• Your goal: Your task is to output every record exactly as it is given.

--- START ---

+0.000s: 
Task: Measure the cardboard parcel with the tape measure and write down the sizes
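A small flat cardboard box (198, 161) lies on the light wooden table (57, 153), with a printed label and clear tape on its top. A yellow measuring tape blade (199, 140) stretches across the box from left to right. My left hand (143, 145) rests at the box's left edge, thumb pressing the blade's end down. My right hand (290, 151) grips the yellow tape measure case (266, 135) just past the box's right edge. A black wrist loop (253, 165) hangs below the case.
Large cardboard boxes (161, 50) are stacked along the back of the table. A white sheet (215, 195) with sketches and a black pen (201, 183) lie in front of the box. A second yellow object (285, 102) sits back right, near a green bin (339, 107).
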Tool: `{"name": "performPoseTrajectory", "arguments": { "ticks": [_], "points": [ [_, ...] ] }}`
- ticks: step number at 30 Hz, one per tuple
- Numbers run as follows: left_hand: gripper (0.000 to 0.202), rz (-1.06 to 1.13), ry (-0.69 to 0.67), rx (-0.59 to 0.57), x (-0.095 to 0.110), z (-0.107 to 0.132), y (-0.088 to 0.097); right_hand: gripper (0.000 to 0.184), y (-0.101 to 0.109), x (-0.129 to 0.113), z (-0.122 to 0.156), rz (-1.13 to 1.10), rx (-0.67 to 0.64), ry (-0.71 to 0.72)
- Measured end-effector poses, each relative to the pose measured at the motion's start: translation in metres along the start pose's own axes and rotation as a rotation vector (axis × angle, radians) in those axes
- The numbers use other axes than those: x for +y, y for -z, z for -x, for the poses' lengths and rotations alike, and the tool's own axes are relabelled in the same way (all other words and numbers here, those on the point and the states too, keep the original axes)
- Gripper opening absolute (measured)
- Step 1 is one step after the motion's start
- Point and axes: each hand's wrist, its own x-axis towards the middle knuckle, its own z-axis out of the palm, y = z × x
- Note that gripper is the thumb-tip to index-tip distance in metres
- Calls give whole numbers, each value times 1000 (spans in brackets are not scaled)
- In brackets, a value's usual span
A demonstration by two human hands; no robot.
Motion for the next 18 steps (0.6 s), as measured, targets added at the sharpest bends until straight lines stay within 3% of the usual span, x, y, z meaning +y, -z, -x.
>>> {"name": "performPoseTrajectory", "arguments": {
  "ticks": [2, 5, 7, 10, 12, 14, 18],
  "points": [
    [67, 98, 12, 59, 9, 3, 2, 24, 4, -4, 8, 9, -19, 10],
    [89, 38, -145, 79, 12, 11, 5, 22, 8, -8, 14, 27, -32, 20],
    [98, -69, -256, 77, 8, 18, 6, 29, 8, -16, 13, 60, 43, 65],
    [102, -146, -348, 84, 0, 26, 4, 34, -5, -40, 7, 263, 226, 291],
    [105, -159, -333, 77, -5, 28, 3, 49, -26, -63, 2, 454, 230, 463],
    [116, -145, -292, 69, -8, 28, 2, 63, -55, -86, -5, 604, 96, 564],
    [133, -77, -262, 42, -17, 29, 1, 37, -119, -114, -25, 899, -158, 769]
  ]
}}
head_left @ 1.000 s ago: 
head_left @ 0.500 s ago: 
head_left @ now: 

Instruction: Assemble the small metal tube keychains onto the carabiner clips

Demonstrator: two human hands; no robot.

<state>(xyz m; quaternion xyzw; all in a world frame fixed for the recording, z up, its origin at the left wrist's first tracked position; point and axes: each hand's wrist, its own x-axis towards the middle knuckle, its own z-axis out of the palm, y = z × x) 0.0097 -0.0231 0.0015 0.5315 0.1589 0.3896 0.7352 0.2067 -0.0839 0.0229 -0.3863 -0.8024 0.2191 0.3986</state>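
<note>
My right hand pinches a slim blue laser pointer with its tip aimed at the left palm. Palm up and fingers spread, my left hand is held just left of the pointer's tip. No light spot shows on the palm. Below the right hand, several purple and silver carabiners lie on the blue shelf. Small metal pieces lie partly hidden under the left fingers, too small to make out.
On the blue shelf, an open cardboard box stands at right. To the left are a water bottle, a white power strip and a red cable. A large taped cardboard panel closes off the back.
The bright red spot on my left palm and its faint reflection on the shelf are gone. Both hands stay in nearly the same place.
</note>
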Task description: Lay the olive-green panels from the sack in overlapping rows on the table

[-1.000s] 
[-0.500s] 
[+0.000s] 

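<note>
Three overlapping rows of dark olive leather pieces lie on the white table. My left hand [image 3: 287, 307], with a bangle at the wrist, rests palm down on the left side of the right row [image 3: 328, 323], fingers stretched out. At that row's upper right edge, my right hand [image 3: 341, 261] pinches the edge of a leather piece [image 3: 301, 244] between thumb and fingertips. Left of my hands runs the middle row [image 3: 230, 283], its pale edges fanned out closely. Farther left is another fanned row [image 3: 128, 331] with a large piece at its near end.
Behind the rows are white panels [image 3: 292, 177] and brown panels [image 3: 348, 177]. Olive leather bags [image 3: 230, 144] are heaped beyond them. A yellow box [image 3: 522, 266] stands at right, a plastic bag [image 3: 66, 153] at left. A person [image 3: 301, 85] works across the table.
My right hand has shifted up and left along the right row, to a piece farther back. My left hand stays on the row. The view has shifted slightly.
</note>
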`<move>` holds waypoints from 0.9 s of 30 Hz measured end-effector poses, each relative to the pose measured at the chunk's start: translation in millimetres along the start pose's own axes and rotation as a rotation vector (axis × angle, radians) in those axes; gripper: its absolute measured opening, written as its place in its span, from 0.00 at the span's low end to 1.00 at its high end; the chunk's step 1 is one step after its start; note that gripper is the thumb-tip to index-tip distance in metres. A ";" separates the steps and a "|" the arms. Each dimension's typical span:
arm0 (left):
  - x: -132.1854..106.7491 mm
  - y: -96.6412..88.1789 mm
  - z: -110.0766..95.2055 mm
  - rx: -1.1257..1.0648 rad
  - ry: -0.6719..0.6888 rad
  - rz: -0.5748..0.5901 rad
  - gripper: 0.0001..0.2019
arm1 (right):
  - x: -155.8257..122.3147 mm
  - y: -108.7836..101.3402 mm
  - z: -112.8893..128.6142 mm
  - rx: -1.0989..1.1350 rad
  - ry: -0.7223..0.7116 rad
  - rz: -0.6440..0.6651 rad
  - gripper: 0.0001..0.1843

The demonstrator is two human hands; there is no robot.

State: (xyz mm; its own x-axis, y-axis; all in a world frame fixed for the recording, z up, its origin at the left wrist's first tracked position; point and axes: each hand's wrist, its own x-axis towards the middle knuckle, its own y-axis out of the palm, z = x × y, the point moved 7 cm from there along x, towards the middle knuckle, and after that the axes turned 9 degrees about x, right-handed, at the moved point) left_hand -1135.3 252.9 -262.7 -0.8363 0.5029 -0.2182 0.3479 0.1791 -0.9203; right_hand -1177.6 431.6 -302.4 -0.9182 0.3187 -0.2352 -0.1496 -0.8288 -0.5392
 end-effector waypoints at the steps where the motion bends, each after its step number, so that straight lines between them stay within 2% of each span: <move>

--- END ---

• Exercise response:
+0.000s: 
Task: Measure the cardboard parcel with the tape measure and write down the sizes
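A small flat cardboard box (198, 161) lies on the light wooden table (57, 153), with a printed label and clear tape on its top. A yellow measuring tape blade (199, 140) stretches across the box from left to right. My left hand (143, 145) rests at the box's left edge, thumb pressing the blade's end down. My right hand (290, 151) grips the yellow tape measure case (266, 135) just past the box's right edge. A black wrist loop (253, 165) hangs below the case.
Large cardboard boxes (161, 50) are stacked along the back of the table. A white sheet (215, 195) with sketches and a black pen (201, 183) lie in front of the box. A second yellow object (285, 102) sits back right, near a green bin (339, 107).
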Tool: `{"name": "performPoseTrajectory", "arguments": { "ticks": [_], "points": [ [_, ...] ] }}`
- ticks: step number at 30 Hz, one per tuple
- Numbers run as follows: left_hand: gripper (0.000 to 0.202), rz (-1.06 to 1.13), ry (-0.69 to 0.67), rx (-0.59 to 0.57), x (-0.095 to 0.110), z (-0.107 to 0.132), y (-0.088 to 0.097); right_hand: gripper (0.000 to 0.184), y (-0.101 to 0.109), x (-0.129 to 0.113), z (-0.122 to 0.156), rz (-1.13 to 1.10), rx (-0.67 to 0.64), ry (-0.71 to 0.72)
- Measured end-effector poses, each relative to the pose measured at the motion's start: translation in metres along the start pose's own axes and rotation as a rotation vector (axis × angle, radians) in those axes
- The numbers use other axes than those: x for +y, y for -z, z for -x, for the poses' lengths and rotations alike, and the tool's own axes are relabelled in the same way (all other words and numbers here, those on the point and the states too, keep the original axes)
- Gripper opening absolute (measured)
- Step 1 is one step after the motion's start
- Point and axes: each hand's wrist, its own x-axis towards the middle knuckle, its own z-axis out of the palm, y = z × x
- Note that gripper is the thumb-tip to index-tip distance in metres
- Calls give whole numbers, each value times 1000 (spans in brackets are not scaled)
- In brackets, a value's usual span
A demonstration by two human hands; no robot.
Motion for the next 18 steps (0.6 s), as measured, targets added at the sharpest bends until straight lines stay within 3% of the usual span, x, y, z meaning +y, -z, -x.
>>> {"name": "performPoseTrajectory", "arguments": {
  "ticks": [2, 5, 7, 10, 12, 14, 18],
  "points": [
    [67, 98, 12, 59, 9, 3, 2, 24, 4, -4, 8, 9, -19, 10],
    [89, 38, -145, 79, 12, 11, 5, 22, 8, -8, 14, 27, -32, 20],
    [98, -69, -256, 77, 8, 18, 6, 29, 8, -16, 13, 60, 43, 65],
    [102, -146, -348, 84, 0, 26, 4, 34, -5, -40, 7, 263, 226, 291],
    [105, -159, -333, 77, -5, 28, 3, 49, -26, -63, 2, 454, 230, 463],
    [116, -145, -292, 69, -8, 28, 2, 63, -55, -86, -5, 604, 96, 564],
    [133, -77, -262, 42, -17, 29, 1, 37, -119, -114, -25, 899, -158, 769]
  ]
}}
head_left @ 1.000 s ago: 
head_left @ 0.500 s ago: 
head_left @ now: 

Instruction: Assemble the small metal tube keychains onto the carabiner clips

Demonstrator: two human hands; no robot.

<state>(xyz m; quaternion xyzw; all in a world frame fixed for the recording, z up, its origin at the left wrist's first tracked position; point and axes: each hand's wrist, its own x-axis towards the middle knuckle, its own z-axis out of the palm, y = z × x) 0.0097 -0.0231 0.0015 0.5315 0.1589 0.3896 0.7352 0.2067 -0.0839 0.0229 -0.3863 -0.8024 0.2191 0.3986</state>
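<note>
My right hand pinches a slim blue laser pointer with its tip aimed at the left palm. Palm up and fingers spread, my left hand is held just left of the pointer's tip. No light spot shows on the palm. Below the right hand, several purple and silver carabiners lie on the blue shelf. Small metal pieces lie partly hidden under the left fingers, too small to make out.
On the blue shelf, an open cardboard box stands at right. To the left are a water bottle, a white power strip and a red cable. A large taped cardboard panel closes off the back.
The bright red spot on my left palm and its faint reflection on the shelf are gone. Both hands stay in nearly the same place.
</note>
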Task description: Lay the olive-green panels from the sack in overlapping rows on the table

[-1.000s] 
[-0.500s] 
[+0.000s] 

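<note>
Three overlapping rows of dark olive leather pieces lie on the white table. My left hand [image 3: 287, 307], with a bangle at the wrist, rests palm down on the left side of the right row [image 3: 328, 323], fingers stretched out. At that row's upper right edge, my right hand [image 3: 341, 261] pinches the edge of a leather piece [image 3: 301, 244] between thumb and fingertips. Left of my hands runs the middle row [image 3: 230, 283], its pale edges fanned out closely. Farther left is another fanned row [image 3: 128, 331] with a large piece at its near end.
Behind the rows are white panels [image 3: 292, 177] and brown panels [image 3: 348, 177]. Olive leather bags [image 3: 230, 144] are heaped beyond them. A yellow box [image 3: 522, 266] stands at right, a plastic bag [image 3: 66, 153] at left. A person [image 3: 301, 85] works across the table.
My right hand has shifted up and left along the right row, to a piece farther back. My left hand stays on the row. The view has shifted slightly.
</note>
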`<move>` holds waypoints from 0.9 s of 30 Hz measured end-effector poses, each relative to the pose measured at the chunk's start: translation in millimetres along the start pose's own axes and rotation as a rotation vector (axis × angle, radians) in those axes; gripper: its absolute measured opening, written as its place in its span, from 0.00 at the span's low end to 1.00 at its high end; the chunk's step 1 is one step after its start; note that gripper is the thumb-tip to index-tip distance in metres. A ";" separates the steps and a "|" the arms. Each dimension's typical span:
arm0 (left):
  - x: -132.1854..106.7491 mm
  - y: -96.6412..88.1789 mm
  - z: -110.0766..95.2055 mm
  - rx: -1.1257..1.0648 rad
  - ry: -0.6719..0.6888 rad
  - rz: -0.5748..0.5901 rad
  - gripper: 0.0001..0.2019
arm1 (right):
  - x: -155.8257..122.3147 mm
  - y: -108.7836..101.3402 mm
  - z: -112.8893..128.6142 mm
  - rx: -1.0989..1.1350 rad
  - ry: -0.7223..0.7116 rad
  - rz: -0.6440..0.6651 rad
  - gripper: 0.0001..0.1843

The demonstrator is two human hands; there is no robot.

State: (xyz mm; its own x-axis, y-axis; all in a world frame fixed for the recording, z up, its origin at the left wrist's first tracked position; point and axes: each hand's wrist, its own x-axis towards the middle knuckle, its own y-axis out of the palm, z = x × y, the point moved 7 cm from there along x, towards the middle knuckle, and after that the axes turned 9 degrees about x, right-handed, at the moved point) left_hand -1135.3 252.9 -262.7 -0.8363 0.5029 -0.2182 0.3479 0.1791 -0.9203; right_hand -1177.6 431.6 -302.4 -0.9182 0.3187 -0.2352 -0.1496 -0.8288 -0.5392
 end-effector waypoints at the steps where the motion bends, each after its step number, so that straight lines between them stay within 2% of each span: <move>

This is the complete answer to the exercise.